— Контекст. Четверть миллиона человек читают про мою семью, а я — контекст.
— Максим. — Я произношу его имя без повышения тона, без нажима, с той интонацией, которую выучила за четыре недели жизни за маской, — ровной, хирургической, той, от которой Диана не вздрагивала во время наших пятничных звонков, той, от которой он сам не просыпался, когда я вставала ночью писать. — Ты изменял мне два года. С Дианой. Ты хочешь поговорить о моём блоге — или об этом?
Тишина обрушивается на комнату, как потолок, — физически, ощутимо, с весом и давлением, — и в этой тишине я слышу, как что-то ломается, не в квартире, не в стенах, а в нём, внутри, в том месте, где он два года хранил свою ложь, аккуратно упакованную, разложенную по полочкам, — я слышу, как полки рушатся одна за другой.
Он открывает рот. Закрывает. Открывает снова. Это первый раз за четыре с лишним недели, что я произнесла это вслух — не написала, не намекнула, не описала метафорами для двухсот пятидесяти тысяч подписчиков, — сказала прямо, в лицо, голосом, в этой гостиной, где ещё пахнет его одеколоном и моими духами из Грасса, в этой гостиной, которая помнит нас счастливыми и которая сейчас наблюдает, как мы разваливаемся, — и слова висят в воздухе, тяжёлые, неподъёмные, и он не может их поднять и не может от них увернуться.
— Откуда ты знаешь, — говорит он тихо.
Не отрицает. Даже не пытается. И это — самый красноречивый ответ из всех возможных, потому что Максим, который отрицает, — это ещё Максим-с-фасадом, Максим-в-маске, тот, с которым можно воевать, а Максим, который не отрицает, — это обломки, это щебень, это то, что остаётся от здания после сноса.

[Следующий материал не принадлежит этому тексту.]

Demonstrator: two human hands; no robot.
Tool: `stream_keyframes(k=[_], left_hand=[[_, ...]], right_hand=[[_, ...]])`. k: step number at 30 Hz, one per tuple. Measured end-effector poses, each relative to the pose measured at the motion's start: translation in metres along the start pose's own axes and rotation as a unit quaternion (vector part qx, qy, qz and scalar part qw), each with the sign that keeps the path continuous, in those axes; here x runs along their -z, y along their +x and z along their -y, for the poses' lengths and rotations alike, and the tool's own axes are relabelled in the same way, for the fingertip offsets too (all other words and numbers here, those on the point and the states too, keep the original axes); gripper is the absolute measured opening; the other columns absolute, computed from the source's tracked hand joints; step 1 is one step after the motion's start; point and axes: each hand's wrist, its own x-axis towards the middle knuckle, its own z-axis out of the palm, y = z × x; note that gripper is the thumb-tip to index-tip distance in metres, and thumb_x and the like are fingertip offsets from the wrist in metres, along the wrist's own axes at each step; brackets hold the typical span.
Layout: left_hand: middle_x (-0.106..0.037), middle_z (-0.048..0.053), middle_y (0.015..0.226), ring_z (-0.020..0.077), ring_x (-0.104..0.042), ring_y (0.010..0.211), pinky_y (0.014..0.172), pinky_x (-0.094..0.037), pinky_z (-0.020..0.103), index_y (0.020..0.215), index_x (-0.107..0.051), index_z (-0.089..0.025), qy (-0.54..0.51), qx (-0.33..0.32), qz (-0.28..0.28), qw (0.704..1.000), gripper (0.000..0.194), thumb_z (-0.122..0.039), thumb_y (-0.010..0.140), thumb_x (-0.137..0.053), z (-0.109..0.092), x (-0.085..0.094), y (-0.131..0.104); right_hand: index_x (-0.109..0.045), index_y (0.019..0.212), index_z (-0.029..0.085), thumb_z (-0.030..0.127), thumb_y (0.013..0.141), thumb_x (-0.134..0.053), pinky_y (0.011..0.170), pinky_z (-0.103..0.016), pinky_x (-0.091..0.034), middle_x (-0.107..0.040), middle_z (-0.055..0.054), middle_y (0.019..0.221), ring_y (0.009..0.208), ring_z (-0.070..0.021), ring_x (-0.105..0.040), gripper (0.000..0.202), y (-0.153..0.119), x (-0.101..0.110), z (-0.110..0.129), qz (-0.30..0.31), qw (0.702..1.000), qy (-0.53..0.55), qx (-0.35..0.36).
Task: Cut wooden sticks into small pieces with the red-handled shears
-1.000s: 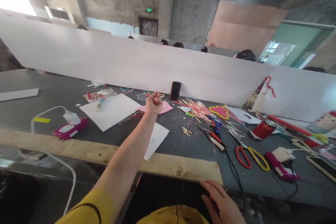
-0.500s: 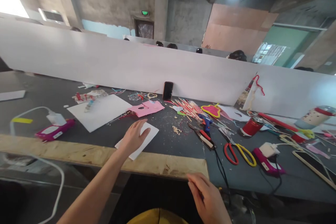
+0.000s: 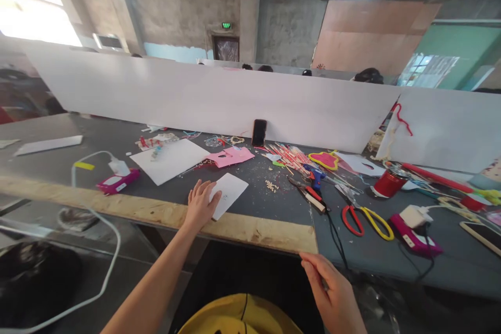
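Note:
A small white sheet of paper (image 3: 231, 191) with faint marks near its left side lies at the table's front edge. My left hand (image 3: 201, 202) rests over the sheet's left side, its fingers spread and the thumb on the paper. Low beside the corner of the wooden edge strip (image 3: 250, 228) is my right hand (image 3: 329, 284). Its fingers are curled, with thumb and forefinger tips close together; whether anything small is between them cannot be seen.
Beyond the sheet are pink cut paper (image 3: 235, 156), a larger white sheet (image 3: 176, 159) and a propped phone (image 3: 259, 132). Rightward lie pliers (image 3: 311, 195), a blue glue gun (image 3: 314, 176), red-and-yellow scissors (image 3: 366, 214) and a purple power strip (image 3: 415, 237). A white partition (image 3: 219, 96) stands behind.
My left hand has shifted toward the sheet's left side, uncovering more of it and its faint marks. The view has turned slightly left. My right hand keeps its curled shape near the edge.

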Motion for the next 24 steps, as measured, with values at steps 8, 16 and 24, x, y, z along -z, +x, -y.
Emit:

— Твой телефон, — говорю я, и моя память услужливо подсовывает мне ту секунду: палец на экране, «Д.» с точкой, «соскучилась, вчера было невозможно хорошо». — Четыре недели назад, вечер годовщины.
Он садится. Не в кресло, не на диван — на пол, тяжело, как будто ноги перестали держать, как будто кто-то выбил из-под него опору, — садится прямо на паркет, на тот самый морёный дуб, который мы выбирали вместе, и упирается локтями в колени, и опускает голову, и я впервые за десять лет смотрю на него сверху вниз.
— Четыре недели, — говорит он в пол, глухо, как будто слова застревают в горле. — Ты знала четыре недели и молчала.
— Наблюдала, — поправляю я, и это слово точнее, чем «молчала», потому что молчание — это пассивность, а я была активна, я была в эпицентре собственного расследования, я вела блокнот, считала его шаги, проверяла геолокацию, читала его файлы, кормила Диану тирамису и смотрела, как они оба играют передо мной спектакль, — это не молчание, это работа, самая тяжёлая работа в моей жизни. — И писала.